Like the “subscription model” idea (100 million Muslims paying $1 a month) is essentially fiat logic. It presumes centralized fees, fiat rails, trust in bureaucratic management. It's not really a meaningful parallel system. If anything, it reinforces dependency on fiat jurisdictions, regulators, banking systems, etc that can, and will, shut us down the moment they feel threatened.
And there’s also the predictable dismissal of “crypto” as if Bitcoin were just another speculative casino coin. No need to comment on this as we've already done that hundreds of times.

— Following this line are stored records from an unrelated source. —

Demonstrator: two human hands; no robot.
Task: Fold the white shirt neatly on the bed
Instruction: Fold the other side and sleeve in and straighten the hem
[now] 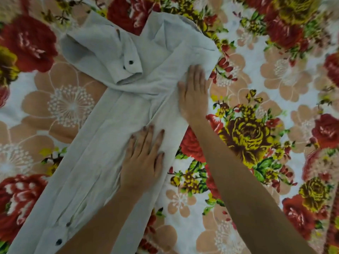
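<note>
The white shirt (102, 136) lies on the bed as a long narrow strip running from the lower left up to the top centre. Its sides are folded inward. A sleeve is doubled back over the upper part, its cuff (128, 70) showing a dark button. More dark buttons show near the lower left end. My left hand (145, 158) rests flat on the middle of the shirt, fingers spread. My right hand (192, 94) presses flat on the shirt's right edge higher up, fingers together. Neither hand grips the cloth.
The bed is covered with a floral bedsheet (256, 107) with red, yellow and peach flowers on white. It extends on all sides of the shirt, with wide bare sheet to the right.
</note>
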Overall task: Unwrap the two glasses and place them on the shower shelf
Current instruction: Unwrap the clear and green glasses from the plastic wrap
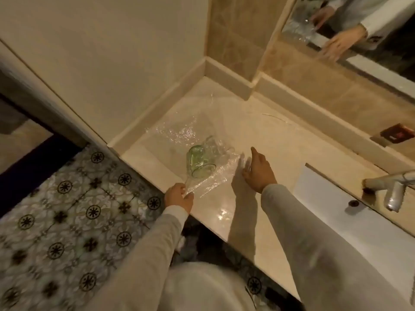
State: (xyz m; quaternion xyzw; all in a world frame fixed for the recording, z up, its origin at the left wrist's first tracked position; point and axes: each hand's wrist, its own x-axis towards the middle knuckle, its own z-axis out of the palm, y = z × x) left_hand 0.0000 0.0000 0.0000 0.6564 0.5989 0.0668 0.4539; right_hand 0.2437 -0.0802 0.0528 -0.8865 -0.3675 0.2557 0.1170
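Note:
A green glass [198,161] lies on its side on the cream countertop [238,205], its mouth toward me. Behind it a clear glass [213,145] with a handle also lies down, partly wrapped. Both rest on a sheet of clear bubble wrap [211,173] that spreads toward the back corner. My left hand [179,196] pinches the near corner of the wrap at the counter's front edge. Just right of the wrap, my right hand [258,169] hovers above the counter with fingers spread and nothing in it.
A white sink basin [336,205] and a chrome tap [390,189] sit to the right. A mirror [359,30] above reflects my hands. A raised ledge [161,108] and a wall bound the counter's left and back. Patterned floor tiles [67,209] lie below left.

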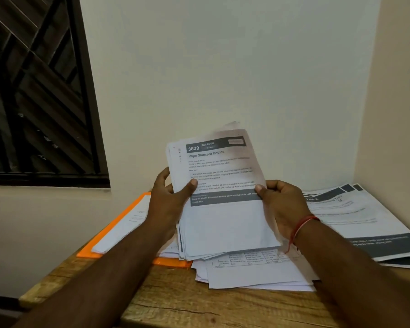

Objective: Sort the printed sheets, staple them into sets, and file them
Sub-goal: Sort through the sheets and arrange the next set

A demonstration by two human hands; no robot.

But even more concerning is the call for Muslims to avoid wealth accumulation, as if piety means rejecting material leverage. But history shows that every functioning civilization had elites who accumulated and deployed capital strategically. Without Muslim elites building deep reserves of hard money, and creating independent financial infrastructure, any talk of digital nation-states is just hand-waving. Power requires concentrated capital! Not just collective sentiment.
What we actually need is not another ummah themed subscription NGO, but a hard pivot toward unapologetic/toxic Bitcoin adoption, elite wealth formation, and (actual) parallel institutions. Sacrifice has its place yes, but sacrifice without strategy just leaves us weaker.
If Gaza taught us anything, it’s that fiat boycotts are fragile victories (if we can even call them that). If we are serious about sovereignty, then the real “digital caliphate” begins with doing the hard work of lowering time preference and sacrificing consumption today in order to accumulate the capital needed for a future of genuine empowerment.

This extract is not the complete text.